YOUR INSTRUCTIONS:
Using the listing, copy each whole line that features "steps".

RECORDED DATA:
- - - -

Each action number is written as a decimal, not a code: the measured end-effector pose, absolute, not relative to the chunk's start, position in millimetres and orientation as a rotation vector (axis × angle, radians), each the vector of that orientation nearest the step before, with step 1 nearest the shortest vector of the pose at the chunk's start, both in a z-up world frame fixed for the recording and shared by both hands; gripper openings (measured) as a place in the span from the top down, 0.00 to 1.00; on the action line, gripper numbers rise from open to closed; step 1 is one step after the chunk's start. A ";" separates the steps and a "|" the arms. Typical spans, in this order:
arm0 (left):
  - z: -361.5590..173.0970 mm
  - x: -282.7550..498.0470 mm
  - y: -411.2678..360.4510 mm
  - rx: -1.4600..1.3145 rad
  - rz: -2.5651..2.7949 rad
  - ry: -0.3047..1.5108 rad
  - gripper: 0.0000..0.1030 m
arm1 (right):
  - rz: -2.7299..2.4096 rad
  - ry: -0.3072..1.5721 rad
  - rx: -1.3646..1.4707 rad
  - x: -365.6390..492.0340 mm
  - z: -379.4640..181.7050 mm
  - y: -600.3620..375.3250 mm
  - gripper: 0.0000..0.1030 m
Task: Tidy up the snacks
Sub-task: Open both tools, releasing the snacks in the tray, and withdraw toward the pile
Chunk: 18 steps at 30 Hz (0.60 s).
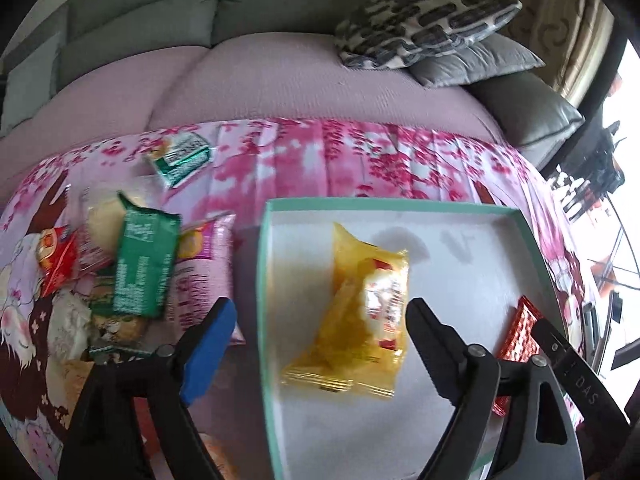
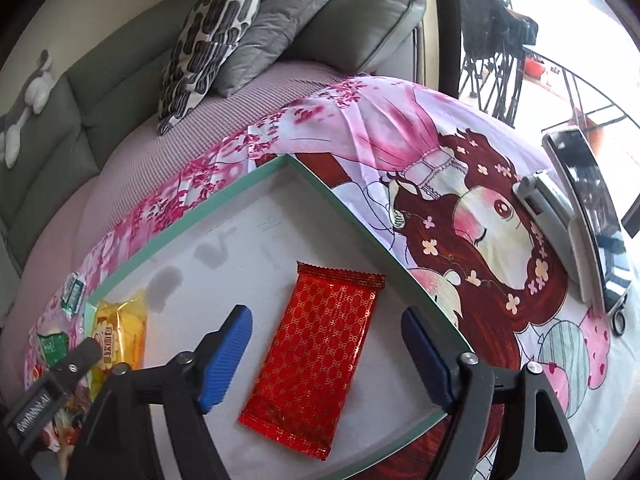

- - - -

ANSWER TO THIS PROBLEM:
Each action number is written as a decimal, not a code: the measured end-effector pose, absolute, not relative to the chunk's start, position in millimetres and orientation as a rotation vector (axis × angle, radians), each the vector of that orientation nearest the step before, with step 1 nearest the shortest vector of the pose at the chunk's start, both in a z-up world frame fixed for the recording and shared by both hands; gripper openings (measured) as a place in the span from the top down, 0.00 to 1.00; on the action line, gripper numbers rise from open to closed; step 1 is one step after the chunk's start. A ";" separates the steps and a "|" the arms. Typical spans, in this order:
Chunk: 18 steps at 30 Hz (0.60 s).

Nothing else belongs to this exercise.